Why? Well, because marriage is an institution of rules. If pro-gay marriage activists aren't liars, they should respect those rules and not seek to undermine them. Pro-same-sex marriage advocates, including the editorial board of The New York Times, constantly compare gays to blacks under Jim Crow. They flatly assert that male-male unions are directly analogous to white-black marriages in the days when racial intermarriage was illegal.
I've never thought such comparisons were sound, and this story demonstrates why. No blacks denounced the concept of monogamy in their struggle to do away with anti-miscegenation laws. When Jackie Robinson fought his way into professional baseball, he didn't want to change the rules of the game.

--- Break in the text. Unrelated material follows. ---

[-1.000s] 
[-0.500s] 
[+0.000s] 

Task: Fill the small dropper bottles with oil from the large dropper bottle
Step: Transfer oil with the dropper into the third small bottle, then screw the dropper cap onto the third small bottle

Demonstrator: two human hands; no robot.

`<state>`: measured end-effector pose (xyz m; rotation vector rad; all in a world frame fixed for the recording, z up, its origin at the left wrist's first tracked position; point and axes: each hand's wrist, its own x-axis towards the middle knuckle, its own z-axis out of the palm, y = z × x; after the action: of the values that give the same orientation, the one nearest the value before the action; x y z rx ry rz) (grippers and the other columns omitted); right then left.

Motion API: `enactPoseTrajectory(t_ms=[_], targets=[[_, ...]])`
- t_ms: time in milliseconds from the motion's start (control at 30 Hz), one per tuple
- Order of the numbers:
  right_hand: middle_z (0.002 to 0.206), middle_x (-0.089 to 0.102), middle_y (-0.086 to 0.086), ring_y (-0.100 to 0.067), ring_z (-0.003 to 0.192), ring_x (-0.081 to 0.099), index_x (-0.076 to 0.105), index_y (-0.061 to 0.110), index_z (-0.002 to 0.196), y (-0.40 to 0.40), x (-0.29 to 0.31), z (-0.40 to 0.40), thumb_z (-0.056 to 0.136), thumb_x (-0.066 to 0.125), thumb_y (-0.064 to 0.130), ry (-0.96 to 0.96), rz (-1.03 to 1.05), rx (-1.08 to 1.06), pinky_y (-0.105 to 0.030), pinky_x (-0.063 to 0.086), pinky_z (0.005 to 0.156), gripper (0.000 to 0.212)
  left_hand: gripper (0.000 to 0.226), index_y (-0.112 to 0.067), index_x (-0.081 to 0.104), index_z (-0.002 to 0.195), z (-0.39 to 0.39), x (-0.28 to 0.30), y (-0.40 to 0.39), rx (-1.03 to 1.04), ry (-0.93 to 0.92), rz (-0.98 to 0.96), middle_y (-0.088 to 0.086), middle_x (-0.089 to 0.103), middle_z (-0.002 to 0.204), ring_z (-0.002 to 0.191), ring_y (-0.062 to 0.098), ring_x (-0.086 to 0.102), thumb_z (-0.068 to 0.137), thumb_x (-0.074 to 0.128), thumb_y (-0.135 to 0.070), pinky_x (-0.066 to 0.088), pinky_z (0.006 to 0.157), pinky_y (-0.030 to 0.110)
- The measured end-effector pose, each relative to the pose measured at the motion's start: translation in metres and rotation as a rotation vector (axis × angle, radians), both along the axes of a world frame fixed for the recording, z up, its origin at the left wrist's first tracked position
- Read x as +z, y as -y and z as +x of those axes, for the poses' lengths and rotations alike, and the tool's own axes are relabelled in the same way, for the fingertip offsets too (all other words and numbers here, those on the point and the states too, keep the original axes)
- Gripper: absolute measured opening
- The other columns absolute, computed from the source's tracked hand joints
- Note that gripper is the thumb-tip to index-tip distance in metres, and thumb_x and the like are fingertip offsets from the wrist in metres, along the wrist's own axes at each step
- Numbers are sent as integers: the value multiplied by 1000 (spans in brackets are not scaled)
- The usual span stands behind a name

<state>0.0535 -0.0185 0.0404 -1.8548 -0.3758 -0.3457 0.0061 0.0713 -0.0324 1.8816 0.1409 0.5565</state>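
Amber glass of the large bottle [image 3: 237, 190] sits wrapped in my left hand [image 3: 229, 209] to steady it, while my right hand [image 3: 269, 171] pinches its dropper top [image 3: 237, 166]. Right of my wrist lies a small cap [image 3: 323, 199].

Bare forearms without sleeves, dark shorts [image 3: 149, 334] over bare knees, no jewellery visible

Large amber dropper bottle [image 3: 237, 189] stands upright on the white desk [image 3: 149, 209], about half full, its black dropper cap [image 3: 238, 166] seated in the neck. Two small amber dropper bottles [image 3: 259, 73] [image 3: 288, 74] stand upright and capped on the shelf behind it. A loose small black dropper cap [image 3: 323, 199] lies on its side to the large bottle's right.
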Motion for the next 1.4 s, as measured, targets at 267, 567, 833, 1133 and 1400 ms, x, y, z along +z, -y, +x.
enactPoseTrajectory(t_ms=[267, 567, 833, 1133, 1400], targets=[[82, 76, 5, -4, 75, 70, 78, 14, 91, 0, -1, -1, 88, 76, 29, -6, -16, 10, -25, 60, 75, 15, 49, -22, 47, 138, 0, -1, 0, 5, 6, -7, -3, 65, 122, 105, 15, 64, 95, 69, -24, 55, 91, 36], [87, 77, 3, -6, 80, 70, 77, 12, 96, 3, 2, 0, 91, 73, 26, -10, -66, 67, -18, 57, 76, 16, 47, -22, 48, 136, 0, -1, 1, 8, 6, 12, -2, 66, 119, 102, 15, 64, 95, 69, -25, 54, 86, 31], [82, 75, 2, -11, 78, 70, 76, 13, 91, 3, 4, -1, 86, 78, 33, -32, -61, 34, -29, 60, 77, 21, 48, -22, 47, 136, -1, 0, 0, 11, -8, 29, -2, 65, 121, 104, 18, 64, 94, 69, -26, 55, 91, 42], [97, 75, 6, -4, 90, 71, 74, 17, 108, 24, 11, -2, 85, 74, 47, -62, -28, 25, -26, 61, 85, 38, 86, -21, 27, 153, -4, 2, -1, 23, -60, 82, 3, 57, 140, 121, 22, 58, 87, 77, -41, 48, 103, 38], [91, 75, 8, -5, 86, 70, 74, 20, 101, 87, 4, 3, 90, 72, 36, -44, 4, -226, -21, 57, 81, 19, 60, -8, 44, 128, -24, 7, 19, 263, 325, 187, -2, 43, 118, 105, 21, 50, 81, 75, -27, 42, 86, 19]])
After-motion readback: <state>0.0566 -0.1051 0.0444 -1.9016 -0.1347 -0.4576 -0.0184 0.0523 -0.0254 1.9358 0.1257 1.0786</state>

He wanted the rules to apply to him to. The same goes for integrating the army, the schools, etc.
Perhaps it's a sign of how far the pro-gray marriage argument has progressed that The New York Times now feels comfortable to float stories more or less undermining the idea of gay marriage. Until recently all good liberals - gay and straight - had to be on the same page, saying that gays are just like everybody else.
And, yes, I know from talking to homosexuals that many gays do, in fact, feel that way. But some gay activists see marriage as a kind of prison they'd like to dismantle, and conservatives who suggested otherwise were branded as bigots and homophobes who "just don't get it."
Well, if the activists think marriage can still be something called marriage, after the folks at Fab magazine rewrite all the rules, then they are the ones who just don't get it.